Type out each entry exactly.

"""

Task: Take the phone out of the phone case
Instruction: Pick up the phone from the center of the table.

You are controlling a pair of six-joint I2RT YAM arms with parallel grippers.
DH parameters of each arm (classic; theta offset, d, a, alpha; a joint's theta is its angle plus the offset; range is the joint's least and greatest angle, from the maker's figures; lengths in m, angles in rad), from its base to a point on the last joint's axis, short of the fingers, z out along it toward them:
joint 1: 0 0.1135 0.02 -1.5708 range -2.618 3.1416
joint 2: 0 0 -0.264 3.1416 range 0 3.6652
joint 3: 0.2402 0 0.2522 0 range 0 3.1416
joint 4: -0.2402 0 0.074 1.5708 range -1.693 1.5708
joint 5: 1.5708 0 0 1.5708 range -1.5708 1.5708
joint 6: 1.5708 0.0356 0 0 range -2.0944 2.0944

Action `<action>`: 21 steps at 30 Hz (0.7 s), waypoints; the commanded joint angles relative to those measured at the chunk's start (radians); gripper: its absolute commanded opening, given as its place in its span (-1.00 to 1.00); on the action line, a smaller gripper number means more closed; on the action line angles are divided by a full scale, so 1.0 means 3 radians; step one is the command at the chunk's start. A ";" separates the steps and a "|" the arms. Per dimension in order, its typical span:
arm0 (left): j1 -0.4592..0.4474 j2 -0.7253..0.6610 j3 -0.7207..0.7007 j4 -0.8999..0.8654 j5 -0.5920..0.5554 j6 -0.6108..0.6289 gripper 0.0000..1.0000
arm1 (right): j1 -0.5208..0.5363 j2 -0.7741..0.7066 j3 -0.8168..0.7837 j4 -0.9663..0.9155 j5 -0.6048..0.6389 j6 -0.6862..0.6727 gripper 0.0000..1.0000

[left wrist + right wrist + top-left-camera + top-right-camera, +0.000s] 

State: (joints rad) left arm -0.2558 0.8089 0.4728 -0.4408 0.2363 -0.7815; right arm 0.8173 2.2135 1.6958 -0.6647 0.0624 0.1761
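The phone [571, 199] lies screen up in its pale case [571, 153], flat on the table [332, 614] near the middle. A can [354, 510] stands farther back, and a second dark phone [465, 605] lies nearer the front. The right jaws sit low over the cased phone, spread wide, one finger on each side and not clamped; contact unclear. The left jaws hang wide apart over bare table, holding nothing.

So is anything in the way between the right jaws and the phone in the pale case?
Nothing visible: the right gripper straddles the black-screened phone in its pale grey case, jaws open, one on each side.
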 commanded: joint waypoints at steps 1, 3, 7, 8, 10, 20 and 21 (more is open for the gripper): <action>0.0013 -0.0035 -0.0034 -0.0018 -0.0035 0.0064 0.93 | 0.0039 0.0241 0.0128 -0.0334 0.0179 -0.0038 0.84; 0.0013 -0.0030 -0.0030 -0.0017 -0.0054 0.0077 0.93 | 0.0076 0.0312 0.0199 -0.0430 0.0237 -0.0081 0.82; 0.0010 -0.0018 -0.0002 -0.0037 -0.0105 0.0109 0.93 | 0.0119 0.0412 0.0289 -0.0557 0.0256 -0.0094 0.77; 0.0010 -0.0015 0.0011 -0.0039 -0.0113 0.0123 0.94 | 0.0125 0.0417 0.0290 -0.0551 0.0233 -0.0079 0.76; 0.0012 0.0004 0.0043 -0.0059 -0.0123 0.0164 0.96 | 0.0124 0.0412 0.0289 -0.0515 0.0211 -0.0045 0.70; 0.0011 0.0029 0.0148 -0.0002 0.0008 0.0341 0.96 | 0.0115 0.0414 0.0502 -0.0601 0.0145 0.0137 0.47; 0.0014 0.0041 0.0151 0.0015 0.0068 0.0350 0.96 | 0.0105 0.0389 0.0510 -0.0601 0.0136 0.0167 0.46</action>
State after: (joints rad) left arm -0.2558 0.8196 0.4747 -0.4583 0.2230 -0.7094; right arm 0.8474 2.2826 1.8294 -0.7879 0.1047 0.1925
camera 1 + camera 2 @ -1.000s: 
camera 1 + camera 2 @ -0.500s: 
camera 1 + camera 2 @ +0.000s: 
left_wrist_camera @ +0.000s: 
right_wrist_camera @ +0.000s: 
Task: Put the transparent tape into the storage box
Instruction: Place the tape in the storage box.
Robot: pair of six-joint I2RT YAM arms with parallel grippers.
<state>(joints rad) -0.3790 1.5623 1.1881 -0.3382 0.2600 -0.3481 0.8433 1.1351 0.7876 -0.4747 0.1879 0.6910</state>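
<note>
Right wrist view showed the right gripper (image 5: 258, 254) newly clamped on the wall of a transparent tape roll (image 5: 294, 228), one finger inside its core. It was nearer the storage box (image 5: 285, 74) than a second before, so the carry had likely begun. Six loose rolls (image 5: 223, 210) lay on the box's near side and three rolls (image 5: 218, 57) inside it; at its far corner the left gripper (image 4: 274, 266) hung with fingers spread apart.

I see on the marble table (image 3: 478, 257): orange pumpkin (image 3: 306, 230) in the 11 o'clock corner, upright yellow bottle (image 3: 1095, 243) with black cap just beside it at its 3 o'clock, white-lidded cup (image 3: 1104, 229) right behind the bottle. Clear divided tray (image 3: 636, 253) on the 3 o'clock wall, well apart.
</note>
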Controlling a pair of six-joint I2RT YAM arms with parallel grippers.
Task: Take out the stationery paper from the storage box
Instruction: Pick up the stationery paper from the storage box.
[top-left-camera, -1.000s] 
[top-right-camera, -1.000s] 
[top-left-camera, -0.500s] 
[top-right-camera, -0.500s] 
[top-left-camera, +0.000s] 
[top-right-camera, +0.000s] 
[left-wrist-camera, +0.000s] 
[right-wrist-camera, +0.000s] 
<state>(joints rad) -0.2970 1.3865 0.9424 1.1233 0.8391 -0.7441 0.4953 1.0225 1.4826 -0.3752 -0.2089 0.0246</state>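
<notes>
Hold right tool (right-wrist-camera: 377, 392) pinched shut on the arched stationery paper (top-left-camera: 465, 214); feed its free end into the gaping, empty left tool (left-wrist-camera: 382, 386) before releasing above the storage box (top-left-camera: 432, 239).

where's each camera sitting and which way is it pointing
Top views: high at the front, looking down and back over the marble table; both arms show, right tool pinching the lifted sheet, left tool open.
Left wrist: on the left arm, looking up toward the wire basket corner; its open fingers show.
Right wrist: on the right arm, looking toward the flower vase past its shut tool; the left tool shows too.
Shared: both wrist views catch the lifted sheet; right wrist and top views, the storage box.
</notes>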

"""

**Task result:**
Task: Take the phone out of the phone case
Instruction: Pick up the phone from the center of the table.

You are controlling a pair of six-joint I2RT YAM arms with parallel grippers.
DH parameters of each arm (classic; theta offset, d, a, alpha; a joint's theta is its angle plus the offset; range is the joint's least and greatest angle, from the maker's figures; lengths in m, angles in rad), from its base to a point on the last joint's axis, short of the fingers, z out along it toward them:
joint 1: 0 0.1135 0.02 -1.5708 range -2.618 3.1416
joint 2: 0 0 -0.264 3.1416 range 0 3.6652
joint 3: 0.2402 0 0.2522 0 range 0 3.1416
joint 4: -0.2402 0 0.074 1.5708 range -1.693 1.5708
joint 5: 1.5708 0 0 1.5708 range -1.5708 1.5708
joint 6: 1.5708 0.0356 0 0 range -2.0944 2.0944

Action `<action>`: 21 steps at 30 Hz (0.7 s), waypoints; the commanded joint angles relative to those measured at the chunk's start (radians); gripper: its absolute commanded opening, given as its place in its span (-1.00 to 1.00); on the action line, a smaller gripper number means more closed; on the action line angles are divided by a full scale, so 1.0 means 3 radians; step one is the command at the chunk's start. A ";" separates the steps and a "|" the arms. Per dimension in order, its typical span:
arm0 (left): j1 -0.4592..0.4474 j2 -0.7253..0.6610 j3 -0.7207..0.7007 j4 -0.8999..0.8654 j5 -0.5920..0.5554 j6 -0.6108..0.6289 gripper 0.0000..1.0000
arm1 (right): j1 -0.5208..0.5363 j2 -0.7741..0.7066 j3 -0.8168..0.7837 j4 -0.9663..0.9155 j5 -0.6048..0.6389 j6 -0.6862..0.6727 gripper 0.0000..1.0000

[left wrist + right wrist + top-left-camera + top-right-camera, +0.000s] 

State: (joints rad) left arm -0.2558 0.8089 0.4728 -0.4408 0.2363 -0.7815; right arm 0.8173 2.2135 1.6958 -0.6647 0.0624 0.1761
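The phone [571, 199] lies screen up in its pale case [571, 153], flat on the table [332, 614] near the middle. A can [354, 510] stands farther back, and a second dark phone [465, 605] lies nearer the front. The right jaws sit low over the cased phone, spread wide, one finger on each side and not clamped; contact unclear. The left jaws hang wide apart over bare table, holding nothing.

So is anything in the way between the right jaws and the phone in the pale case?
Nothing visible: the right gripper straddles the black-screened phone in its pale grey case, jaws open, one on each side.
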 commanded: joint waypoints at steps 1, 3, 7, 8, 10, 20 and 21 (more is open for the gripper): <action>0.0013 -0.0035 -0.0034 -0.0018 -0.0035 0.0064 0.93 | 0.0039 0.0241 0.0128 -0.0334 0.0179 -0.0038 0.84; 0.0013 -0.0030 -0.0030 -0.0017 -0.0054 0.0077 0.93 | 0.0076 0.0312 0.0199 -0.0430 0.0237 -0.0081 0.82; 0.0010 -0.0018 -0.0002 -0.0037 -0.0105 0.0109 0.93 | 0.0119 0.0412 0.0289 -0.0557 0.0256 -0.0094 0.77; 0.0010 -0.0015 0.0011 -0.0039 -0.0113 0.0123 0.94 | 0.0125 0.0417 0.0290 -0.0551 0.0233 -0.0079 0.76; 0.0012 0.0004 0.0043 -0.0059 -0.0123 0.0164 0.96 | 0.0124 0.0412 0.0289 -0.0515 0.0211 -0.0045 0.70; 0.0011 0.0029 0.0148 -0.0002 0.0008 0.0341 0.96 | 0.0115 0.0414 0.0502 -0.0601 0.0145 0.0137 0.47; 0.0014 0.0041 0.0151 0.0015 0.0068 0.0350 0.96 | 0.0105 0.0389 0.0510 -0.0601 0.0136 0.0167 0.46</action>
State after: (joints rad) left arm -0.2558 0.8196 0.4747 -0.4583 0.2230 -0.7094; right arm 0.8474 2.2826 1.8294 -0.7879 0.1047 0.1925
camera 1 + camera 2 @ -1.000s: 
camera 1 + camera 2 @ -0.500s: 
camera 1 + camera 2 @ +0.000s: 
left_wrist_camera @ +0.000s: 
right_wrist_camera @ +0.000s: 
Task: Put the transparent tape into the storage box
Instruction: Place the tape in the storage box.
Robot: pair of six-joint I2RT YAM arms with parallel grippers.
<state>(joints rad) -0.3790 1.5623 1.1881 -0.3382 0.2600 -0.3481 0.8433 1.1351 0.7876 -0.4747 0.1879 0.6910</state>
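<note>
Right wrist view showed the right gripper (image 5: 258, 254) newly clamped on the wall of a transparent tape roll (image 5: 294, 228), one finger inside its core. It was nearer the storage box (image 5: 285, 74) than a second before, so the carry had likely begun. Six loose rolls (image 5: 223, 210) lay on the box's near side and three rolls (image 5: 218, 57) inside it; at its far corner the left gripper (image 4: 274, 266) hung with fingers spread apart.

I see on the marble table (image 3: 478, 257): orange pumpkin (image 3: 306, 230) in the 11 o'clock corner, upright yellow bottle (image 3: 1095, 243) with black cap just beside it at its 3 o'clock, white-lidded cup (image 3: 1104, 229) right behind the bottle. Clear divided tray (image 3: 636, 253) on the 3 o'clock wall, well apart.
</note>
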Controlling a pair of six-joint I2RT YAM arms with parallel grippers.
Task: Take out the stationery paper from the storage box
Instruction: Pick up the stationery paper from the storage box.
[top-left-camera, -1.000s] 
[top-right-camera, -1.000s] 
[top-left-camera, -0.500s] 
[top-right-camera, -0.500s] 
[top-left-camera, +0.000s] 
[top-right-camera, +0.000s] 
[left-wrist-camera, +0.000s] 
[right-wrist-camera, +0.000s] 
<state>(joints rad) -0.2970 1.3865 0.9424 1.1233 0.8391 -0.7441 0.4953 1.0225 1.4826 -0.3752 -0.2089 0.0246</state>
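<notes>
Hold right tool (right-wrist-camera: 377, 392) pinched shut on the arched stationery paper (top-left-camera: 465, 214); feed its free end into the gaping, empty left tool (left-wrist-camera: 382, 386) before releasing above the storage box (top-left-camera: 432, 239).

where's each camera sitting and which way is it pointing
Top views: high at the front, looking down and back over the marble table; both arms show, right tool pinching the lifted sheet, left tool open.
Left wrist: on the left arm, looking up toward the wire basket corner; its open fingers show.
Right wrist: on the right arm, looking toward the flower vase past its shut tool; the left tool shows too.
Shared: both wrist views catch the lifted sheet; right wrist and top views, the storage box.
</notes>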

This exercise has no more to it.